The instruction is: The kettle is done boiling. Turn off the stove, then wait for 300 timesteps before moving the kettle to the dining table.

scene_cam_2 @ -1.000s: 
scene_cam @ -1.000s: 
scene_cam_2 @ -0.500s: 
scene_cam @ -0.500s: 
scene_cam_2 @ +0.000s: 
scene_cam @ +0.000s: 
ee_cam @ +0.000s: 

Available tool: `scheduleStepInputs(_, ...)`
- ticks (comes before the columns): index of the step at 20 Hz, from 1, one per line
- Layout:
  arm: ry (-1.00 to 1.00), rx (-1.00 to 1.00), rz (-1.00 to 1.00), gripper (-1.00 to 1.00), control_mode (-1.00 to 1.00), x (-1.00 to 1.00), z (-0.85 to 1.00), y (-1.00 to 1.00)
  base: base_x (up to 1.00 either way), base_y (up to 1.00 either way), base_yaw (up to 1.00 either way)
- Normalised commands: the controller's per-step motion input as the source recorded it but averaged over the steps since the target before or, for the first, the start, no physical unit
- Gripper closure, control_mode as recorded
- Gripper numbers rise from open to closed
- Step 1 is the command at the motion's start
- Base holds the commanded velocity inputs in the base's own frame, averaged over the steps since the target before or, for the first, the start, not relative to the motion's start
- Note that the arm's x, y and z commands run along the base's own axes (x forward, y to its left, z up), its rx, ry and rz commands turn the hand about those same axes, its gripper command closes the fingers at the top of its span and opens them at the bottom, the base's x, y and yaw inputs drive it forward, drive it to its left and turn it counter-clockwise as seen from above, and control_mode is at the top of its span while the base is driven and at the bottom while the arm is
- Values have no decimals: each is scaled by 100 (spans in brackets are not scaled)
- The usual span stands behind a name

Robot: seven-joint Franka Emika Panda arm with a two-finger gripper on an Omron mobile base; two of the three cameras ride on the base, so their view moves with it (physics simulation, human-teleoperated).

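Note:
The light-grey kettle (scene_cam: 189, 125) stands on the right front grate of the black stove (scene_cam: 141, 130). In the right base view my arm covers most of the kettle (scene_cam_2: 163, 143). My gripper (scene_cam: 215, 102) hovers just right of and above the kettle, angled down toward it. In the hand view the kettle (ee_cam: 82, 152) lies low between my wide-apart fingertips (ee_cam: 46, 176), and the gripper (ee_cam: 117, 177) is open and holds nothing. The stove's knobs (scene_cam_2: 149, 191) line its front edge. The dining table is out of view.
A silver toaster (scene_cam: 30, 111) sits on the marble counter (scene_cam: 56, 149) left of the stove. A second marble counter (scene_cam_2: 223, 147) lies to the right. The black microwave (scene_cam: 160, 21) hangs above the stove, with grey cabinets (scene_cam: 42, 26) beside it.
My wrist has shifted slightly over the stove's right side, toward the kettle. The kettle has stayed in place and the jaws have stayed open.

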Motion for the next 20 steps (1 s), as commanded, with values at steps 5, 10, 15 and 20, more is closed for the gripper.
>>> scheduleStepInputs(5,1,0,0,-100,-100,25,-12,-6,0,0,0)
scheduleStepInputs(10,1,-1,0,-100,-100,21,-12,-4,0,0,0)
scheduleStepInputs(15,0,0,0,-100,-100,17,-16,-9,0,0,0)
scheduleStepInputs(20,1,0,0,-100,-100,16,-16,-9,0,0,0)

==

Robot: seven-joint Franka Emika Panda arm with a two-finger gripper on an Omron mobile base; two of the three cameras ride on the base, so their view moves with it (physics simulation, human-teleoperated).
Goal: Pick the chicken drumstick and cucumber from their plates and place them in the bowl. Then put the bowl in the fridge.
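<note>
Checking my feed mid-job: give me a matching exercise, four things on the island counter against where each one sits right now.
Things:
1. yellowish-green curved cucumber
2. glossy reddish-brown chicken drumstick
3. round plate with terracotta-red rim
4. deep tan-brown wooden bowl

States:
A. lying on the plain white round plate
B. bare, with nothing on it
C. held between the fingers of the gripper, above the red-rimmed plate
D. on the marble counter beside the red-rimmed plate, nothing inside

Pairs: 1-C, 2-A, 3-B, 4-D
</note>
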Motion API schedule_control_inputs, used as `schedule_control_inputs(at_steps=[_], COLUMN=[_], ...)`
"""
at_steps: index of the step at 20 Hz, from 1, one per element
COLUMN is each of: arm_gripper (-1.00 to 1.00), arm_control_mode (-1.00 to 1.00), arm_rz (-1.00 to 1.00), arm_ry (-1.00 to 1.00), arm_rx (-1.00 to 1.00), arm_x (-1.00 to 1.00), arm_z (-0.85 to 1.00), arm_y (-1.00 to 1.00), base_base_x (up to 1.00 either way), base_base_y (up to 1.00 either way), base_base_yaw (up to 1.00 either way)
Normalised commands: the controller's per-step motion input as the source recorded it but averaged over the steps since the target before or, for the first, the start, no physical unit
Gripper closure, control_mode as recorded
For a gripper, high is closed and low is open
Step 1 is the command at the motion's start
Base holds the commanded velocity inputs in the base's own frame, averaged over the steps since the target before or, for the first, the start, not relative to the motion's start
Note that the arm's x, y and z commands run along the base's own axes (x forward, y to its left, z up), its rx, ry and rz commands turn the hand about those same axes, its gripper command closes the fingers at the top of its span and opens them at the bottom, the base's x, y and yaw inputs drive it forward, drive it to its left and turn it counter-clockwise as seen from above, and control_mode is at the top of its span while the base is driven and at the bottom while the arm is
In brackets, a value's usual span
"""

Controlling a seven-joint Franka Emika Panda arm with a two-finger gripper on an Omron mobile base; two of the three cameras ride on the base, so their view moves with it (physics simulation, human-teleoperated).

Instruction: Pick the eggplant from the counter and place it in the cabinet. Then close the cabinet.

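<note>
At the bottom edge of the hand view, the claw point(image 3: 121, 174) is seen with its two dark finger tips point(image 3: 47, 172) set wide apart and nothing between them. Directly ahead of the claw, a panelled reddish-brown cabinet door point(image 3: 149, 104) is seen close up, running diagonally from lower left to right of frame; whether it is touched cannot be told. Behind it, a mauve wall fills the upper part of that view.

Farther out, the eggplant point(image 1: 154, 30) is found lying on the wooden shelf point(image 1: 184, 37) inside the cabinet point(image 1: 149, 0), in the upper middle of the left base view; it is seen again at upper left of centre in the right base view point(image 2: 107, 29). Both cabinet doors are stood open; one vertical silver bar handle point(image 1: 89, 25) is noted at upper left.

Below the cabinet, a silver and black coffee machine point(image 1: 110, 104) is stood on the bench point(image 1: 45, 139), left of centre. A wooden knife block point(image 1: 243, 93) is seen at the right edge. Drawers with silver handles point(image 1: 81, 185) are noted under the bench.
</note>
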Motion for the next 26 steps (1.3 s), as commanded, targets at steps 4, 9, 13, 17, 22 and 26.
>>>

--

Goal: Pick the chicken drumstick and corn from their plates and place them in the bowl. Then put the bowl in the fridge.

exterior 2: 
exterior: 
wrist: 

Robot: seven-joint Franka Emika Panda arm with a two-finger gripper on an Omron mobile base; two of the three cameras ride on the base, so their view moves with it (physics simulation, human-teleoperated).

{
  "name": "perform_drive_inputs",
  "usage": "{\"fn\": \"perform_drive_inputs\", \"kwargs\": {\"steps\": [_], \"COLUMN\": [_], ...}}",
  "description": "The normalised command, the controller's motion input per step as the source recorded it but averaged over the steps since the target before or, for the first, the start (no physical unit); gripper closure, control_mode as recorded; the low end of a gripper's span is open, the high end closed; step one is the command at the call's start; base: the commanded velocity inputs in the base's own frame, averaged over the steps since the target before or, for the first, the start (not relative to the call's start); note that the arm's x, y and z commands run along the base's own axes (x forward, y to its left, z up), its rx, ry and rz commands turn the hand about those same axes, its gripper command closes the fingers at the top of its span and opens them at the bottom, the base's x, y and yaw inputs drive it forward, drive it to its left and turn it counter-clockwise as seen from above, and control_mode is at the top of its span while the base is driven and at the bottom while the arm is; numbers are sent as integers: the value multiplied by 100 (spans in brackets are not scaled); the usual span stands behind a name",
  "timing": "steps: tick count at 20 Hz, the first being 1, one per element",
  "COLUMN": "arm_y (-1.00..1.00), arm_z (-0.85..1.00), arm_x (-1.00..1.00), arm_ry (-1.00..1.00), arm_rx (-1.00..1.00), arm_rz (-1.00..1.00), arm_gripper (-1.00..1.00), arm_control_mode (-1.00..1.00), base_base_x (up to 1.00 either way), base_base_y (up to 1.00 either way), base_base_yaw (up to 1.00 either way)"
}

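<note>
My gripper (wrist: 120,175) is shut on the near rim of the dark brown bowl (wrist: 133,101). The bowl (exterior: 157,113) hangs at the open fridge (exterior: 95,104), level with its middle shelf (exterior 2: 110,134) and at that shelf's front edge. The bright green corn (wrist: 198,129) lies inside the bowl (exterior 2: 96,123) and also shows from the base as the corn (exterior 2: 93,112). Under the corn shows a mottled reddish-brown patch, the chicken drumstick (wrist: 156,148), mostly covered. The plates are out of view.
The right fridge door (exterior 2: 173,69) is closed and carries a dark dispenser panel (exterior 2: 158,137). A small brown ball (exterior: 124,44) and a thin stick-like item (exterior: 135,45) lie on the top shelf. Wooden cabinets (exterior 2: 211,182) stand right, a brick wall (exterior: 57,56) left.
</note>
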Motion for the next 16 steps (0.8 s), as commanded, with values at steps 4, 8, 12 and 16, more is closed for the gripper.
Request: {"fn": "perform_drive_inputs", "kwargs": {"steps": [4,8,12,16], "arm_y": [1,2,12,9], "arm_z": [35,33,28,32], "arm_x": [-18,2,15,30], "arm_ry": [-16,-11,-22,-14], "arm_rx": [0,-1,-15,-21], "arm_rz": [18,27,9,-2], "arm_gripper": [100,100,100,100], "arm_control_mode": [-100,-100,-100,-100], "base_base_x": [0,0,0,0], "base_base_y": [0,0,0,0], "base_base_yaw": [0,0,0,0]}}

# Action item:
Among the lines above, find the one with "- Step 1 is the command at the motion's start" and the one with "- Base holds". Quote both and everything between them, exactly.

# Task response:
- Step 1 is the command at the motion's start
- Base holds the commanded velocity inputs in the base's own frame, averaged over the steps since the target before or, for the first, the start, not relative to the motion's start

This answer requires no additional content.